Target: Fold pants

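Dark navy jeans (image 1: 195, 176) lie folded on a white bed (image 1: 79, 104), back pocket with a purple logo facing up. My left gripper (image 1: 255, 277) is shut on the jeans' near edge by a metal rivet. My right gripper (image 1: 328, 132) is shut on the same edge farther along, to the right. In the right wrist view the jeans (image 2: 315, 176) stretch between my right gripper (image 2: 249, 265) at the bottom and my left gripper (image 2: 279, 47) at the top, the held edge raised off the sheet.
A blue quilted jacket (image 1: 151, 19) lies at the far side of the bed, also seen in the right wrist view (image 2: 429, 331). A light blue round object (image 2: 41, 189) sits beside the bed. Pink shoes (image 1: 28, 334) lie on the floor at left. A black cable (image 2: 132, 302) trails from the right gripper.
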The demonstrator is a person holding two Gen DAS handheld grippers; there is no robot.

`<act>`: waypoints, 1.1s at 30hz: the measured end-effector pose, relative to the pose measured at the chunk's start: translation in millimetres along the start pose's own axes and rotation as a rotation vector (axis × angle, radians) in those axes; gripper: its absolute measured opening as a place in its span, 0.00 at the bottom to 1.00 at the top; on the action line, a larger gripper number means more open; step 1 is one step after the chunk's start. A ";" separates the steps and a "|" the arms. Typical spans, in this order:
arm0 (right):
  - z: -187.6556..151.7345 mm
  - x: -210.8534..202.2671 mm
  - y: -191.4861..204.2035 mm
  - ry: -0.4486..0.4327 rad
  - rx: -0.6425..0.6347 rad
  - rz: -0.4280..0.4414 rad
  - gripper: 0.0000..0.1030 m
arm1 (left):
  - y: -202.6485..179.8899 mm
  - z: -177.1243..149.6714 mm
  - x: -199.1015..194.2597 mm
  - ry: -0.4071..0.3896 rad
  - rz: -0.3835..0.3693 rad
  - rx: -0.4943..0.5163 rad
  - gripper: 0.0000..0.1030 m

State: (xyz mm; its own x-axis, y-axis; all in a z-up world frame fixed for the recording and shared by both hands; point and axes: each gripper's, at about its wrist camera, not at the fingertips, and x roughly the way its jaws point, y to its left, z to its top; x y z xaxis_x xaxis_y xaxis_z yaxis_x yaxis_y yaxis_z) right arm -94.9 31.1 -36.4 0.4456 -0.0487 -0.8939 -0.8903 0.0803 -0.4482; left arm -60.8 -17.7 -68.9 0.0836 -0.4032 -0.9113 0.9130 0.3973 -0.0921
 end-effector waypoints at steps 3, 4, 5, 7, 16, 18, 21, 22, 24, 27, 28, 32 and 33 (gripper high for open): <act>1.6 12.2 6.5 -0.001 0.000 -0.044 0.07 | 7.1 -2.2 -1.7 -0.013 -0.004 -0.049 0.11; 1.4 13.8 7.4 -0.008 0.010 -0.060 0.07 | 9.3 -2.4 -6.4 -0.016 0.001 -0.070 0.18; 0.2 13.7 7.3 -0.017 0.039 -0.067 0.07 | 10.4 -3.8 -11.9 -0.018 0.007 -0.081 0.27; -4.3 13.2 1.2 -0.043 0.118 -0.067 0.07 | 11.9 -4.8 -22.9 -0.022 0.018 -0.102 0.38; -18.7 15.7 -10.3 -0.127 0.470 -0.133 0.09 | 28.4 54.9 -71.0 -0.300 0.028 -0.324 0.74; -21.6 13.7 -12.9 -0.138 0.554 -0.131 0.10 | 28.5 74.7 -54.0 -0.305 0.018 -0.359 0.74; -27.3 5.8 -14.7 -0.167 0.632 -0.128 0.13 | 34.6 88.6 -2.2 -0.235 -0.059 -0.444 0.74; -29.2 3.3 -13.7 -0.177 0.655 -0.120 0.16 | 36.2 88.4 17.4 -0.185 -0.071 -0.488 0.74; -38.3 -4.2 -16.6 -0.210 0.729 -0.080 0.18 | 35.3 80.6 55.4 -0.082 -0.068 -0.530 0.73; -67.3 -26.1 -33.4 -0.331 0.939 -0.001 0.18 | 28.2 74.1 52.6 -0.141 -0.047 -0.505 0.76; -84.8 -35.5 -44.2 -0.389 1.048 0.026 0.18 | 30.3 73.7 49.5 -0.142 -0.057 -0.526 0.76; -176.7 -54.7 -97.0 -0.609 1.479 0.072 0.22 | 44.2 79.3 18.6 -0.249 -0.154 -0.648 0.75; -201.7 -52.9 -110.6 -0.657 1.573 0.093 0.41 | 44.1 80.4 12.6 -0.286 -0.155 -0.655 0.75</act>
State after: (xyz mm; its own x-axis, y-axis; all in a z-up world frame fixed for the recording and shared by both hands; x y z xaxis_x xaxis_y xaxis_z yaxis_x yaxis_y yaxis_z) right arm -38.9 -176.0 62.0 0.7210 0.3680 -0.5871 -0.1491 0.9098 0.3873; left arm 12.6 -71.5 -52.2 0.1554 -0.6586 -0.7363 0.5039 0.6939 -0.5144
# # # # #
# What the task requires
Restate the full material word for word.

# Solution to the problem
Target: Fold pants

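Dark navy jeans (image 1: 195, 176) lie folded on a white bed (image 1: 79, 104), back pocket with a purple logo facing up. My left gripper (image 1: 255, 277) is shut on the jeans' near edge by a metal rivet. My right gripper (image 1: 328, 132) is shut on the same edge farther along, to the right. In the right wrist view the jeans (image 2: 315, 176) stretch between my right gripper (image 2: 249, 265) at the bottom and my left gripper (image 2: 279, 47) at the top, the held edge raised off the sheet.
A blue quilted jacket (image 1: 151, 19) lies at the far side of the bed, also seen in the right wrist view (image 2: 429, 331). A light blue round object (image 2: 41, 189) sits beside the bed. Pink shoes (image 1: 28, 334) lie on the floor at left. A black cable (image 2: 132, 302) trails from the right gripper.
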The demonstrator is a person holding two Gen DAS handheld grippers; there is no robot.

`<act>`: waypoints, 1.1s at 30hz: the measured end-effector pose, relative to the pose measured at the chunk's start: translation in millimetres along the start pose's own axes and rotation as a rotation vector (axis × angle, radians) in those axes; gripper: its absolute measured opening as a place in its span, 0.00 at the bottom to 1.00 at the top; on the action line, a larger gripper number means more open; step 1 is one step after the chunk's start. A ";" separates the steps and a "|" the arms. Typical spans, in this order:
arm0 (right):
  - z: -187.6556..151.7345 mm
  - x: -210.8534..202.2671 mm
  - y: -191.4861..204.2035 mm
  - ry: -0.4486..0.4327 rad
  - rx: -0.6425..0.6347 rad
  - rz: -0.4280..0.4414 rad
  - gripper: 0.0000..0.1030 m
arm1 (left):
  - y: -202.6485..179.8899 mm
  - z: -177.1243..149.6714 mm
  - x: -199.1015..194.2597 mm
  - ry: -0.4071..0.3896 rad
  - rz: -0.3835..0.3693 rad
  - rx: -0.4943..0.5163 rad
  - gripper: 0.0000..0.1030 m

State: (xyz mm; its own x-axis, y-axis; all in a z-up world frame fixed for the recording and shared by both hands; point and axes: each gripper's, at about its wrist camera, not at the fingertips, and x roughly the way its jaws point, y to its left, z to its top; x y z xaxis_x xaxis_y xaxis_z yaxis_x yaxis_y yaxis_z) right arm -94.9 31.1 -36.4 0.4456 -0.0487 -0.8939 -0.8903 0.0803 -0.4482; left arm -60.8 -17.7 -68.9 0.0836 -0.4032 -0.9113 0.9130 0.3973 -0.0921
 end-effector waypoints at steps 3, 4, 5, 7, 16, 18, 21, 22, 24, 27, 28, 32 and 33 (gripper high for open): <act>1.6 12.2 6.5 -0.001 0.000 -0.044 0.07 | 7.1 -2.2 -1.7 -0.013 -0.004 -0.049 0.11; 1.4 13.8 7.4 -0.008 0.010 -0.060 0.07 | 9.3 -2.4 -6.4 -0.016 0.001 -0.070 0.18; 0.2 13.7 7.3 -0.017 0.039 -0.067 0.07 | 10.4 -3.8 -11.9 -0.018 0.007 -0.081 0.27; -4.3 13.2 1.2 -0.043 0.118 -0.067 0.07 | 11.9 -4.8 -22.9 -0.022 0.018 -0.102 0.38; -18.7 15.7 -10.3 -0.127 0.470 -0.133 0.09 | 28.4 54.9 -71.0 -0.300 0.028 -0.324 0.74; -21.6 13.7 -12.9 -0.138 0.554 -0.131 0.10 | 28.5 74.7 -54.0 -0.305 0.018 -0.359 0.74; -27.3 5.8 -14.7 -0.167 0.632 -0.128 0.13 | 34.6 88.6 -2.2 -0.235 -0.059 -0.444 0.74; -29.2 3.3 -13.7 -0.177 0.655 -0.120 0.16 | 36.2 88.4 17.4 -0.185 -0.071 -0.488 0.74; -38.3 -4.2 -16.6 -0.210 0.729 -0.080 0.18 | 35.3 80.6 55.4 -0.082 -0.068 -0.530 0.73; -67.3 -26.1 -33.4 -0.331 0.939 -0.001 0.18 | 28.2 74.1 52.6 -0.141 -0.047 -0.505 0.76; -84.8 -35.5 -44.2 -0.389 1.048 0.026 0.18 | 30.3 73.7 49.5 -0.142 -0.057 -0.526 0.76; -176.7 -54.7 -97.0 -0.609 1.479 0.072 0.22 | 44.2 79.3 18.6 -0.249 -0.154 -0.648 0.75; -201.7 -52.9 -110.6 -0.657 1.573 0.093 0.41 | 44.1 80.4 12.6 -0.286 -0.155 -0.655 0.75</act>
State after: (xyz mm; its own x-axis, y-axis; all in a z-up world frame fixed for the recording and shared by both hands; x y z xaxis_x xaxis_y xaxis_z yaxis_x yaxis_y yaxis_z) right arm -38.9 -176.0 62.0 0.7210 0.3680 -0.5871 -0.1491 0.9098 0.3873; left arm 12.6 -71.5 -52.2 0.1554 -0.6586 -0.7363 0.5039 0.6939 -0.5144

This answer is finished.